I have no idea what caused this error since the target values are within [0, 1].

```
>> nn.NLLLoss()(log_prob, target)
```

OR

```
>> weight = torch.tensor([44.0])
>> nn.NLLLoss(weight)(log_prob, target)
"IndexError: Target 1 is out of bounds."
```

**Case 2: Weights for the negative and positive classes.**

This time tensors for the input data were kept the same and weights for both classes were passed.
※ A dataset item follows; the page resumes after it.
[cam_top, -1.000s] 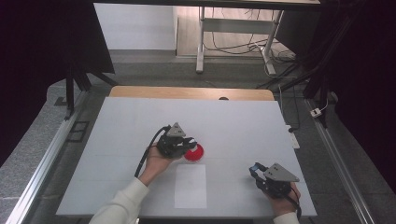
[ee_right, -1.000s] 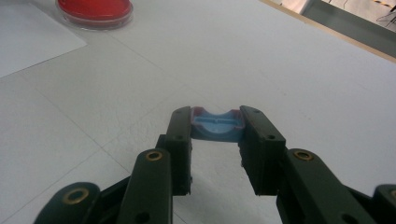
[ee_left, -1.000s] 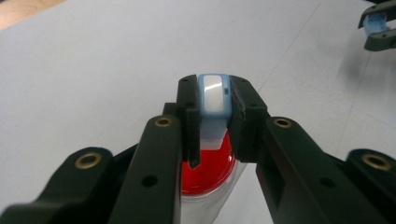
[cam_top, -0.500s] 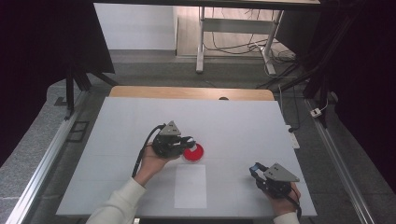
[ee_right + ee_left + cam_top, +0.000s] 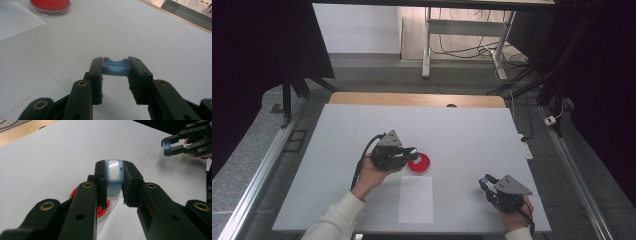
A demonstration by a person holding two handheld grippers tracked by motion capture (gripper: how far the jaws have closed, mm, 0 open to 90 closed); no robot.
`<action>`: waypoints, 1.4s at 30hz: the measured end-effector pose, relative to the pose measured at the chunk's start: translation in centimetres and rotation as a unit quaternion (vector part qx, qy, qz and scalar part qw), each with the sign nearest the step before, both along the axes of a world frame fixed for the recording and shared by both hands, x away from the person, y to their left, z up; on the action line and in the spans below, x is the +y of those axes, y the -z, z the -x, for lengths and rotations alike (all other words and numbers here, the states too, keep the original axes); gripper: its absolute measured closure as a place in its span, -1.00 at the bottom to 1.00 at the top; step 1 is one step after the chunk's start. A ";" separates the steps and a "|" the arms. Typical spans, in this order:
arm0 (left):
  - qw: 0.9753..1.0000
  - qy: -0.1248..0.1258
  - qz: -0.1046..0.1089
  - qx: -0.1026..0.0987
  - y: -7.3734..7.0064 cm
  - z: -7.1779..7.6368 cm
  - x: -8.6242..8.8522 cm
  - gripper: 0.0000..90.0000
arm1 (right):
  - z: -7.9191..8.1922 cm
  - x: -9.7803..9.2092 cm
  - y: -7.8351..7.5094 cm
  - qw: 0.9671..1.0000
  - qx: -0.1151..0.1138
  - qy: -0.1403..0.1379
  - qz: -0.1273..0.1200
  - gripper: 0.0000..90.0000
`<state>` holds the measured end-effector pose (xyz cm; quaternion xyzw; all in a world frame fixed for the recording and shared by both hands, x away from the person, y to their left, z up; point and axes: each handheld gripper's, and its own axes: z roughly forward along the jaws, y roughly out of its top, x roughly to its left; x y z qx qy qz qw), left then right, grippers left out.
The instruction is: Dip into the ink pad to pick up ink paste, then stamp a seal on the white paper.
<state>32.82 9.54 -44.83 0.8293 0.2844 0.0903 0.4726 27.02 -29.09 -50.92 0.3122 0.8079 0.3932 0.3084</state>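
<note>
My left gripper (image 5: 411,151) hovers at the left edge of a round red dish (image 5: 419,163) near the table's middle. In the left gripper view its jaws (image 5: 113,182) are shut on a small light-blue block with a white face (image 5: 114,172), held just above the red dish (image 5: 102,211). My right gripper (image 5: 485,182) rests near the front right of the table, shut on a small blue piece (image 5: 116,66) with a reddish edge. That gripper (image 5: 171,145) also appears far off in the left gripper view, with the blue piece (image 5: 166,144) at its tips.
A white paper sheet (image 5: 416,199) lies flat in front of the dish, between the two hands. The table (image 5: 472,130) is white with a wooden strip along its far edge. In the right gripper view, the red dish (image 5: 50,5) and the paper sheet (image 5: 15,18) lie far left.
My left gripper has shifted slightly to the left, still over the dish's left edge. The dish and the right gripper have stayed put.
</note>
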 end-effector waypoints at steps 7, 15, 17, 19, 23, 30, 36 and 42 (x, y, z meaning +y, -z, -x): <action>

What I understood from the following error is `nn.NLLLoss()`

requires weight for each pixel index (i.e., `Case 3.`

)

```
>> weight = torch.tensor([1.0, 44.0]) # (-ve, +ve) class weights
>> nn.NLLLoss(weight=weight)(log_prob, target)
"RuntimeError: weight tensor should be defined either for all 1 classes or no classes but got weight tensor of shape: [2]"
```

**Case 3: Weight per pixel.**

This time the loss function again had problem with the weights.

```
>> weight = target * 44.0
>> nn.NLLLoss(weight=weight)(log_prob, target)
"RuntimeError: weight tensor should be defined either for all 1 classes or no classes but got weight tensor of shape: [131072]"
```

I will highly appreciate if you could explain how this `weight`

parameter is designed to work. A reference to the `weight`

or `pos_weight`

parameter in `nn.BCEWithLogitsLoss()`

would be a huge plus.

# -----------------------------------------------------------------------

P.S. To randomly generate the binary target tensor, I first used `target = torch.rand((8, 1, 128, 128), dtype=torch.bool)`

which caused an error `RuntimeError: "check_uniform_bounds" not implemented for 'Bool'`

Isn’t the random generation of a bool type tensor supported?